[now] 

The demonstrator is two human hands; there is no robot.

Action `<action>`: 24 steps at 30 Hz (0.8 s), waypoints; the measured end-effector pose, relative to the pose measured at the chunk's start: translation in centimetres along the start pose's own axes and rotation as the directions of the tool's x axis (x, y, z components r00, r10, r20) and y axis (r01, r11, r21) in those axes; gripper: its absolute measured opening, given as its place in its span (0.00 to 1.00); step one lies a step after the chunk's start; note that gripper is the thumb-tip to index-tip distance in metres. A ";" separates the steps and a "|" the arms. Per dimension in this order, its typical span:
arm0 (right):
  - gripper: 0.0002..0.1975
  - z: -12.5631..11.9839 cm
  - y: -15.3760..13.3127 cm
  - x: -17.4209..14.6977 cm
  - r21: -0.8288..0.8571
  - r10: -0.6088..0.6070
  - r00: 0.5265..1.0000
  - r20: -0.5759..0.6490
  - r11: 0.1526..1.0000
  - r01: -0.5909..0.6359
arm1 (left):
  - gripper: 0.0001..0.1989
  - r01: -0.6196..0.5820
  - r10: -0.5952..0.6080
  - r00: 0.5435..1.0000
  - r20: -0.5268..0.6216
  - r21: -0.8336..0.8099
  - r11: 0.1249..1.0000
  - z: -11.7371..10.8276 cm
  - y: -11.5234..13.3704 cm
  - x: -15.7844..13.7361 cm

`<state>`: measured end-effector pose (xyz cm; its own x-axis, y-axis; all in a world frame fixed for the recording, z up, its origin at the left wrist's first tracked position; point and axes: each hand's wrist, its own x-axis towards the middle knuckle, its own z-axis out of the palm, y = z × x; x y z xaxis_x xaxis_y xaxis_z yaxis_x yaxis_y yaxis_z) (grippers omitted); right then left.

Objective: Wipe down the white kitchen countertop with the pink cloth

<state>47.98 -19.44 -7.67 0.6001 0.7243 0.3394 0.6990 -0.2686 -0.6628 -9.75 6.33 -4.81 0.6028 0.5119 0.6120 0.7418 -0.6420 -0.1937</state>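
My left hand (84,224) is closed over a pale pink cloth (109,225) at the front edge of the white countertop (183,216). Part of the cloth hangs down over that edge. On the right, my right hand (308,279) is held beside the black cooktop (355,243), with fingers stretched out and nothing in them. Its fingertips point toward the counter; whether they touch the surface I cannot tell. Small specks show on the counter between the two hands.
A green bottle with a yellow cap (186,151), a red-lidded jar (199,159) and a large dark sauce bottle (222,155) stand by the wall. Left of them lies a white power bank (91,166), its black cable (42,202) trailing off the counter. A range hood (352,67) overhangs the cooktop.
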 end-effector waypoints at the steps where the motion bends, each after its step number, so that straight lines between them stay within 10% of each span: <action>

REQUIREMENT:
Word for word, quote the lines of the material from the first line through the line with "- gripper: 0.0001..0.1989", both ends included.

WRITTEN RESPONSE:
[now] 

The demonstrator is two human hands; there is no robot.

Action `<action>`: 24 steps at 30 Hz (0.8 s), waypoints; the measured end-effector pose, relative to the pose measured at the chunk's start: translation in centimetres along the start pose's own axes and rotation as the directions of the tool's x axis (x, y, z components r00, r10, r20) and y axis (r01, r11, r21) in those axes; gripper: its absolute measured opening, given as its place in its span (0.00 to 1.00); step one lies a step after the chunk's start; note that gripper is the thumb-tip to index-tip distance in metres. A ";" separates the steps and a "|" the arms. Per dimension in this order, its typical span:
arm0 (right):
  - gripper: 0.0002..0.1975
  - z: -12.5631..11.9839 cm
  - y: -15.3760..13.3127 cm
  - x: -17.4209..14.6977 cm
  - r21: -0.8288..0.8571
  - r10: -0.6088..0.6070
  - r00: 0.5265..1.0000
  - r20: -0.5759..0.6490
  - r11: 0.1526..1.0000
  - r01: -0.5909..0.6359
arm1 (left):
  - gripper: 0.0001..0.1989

No further output is needed.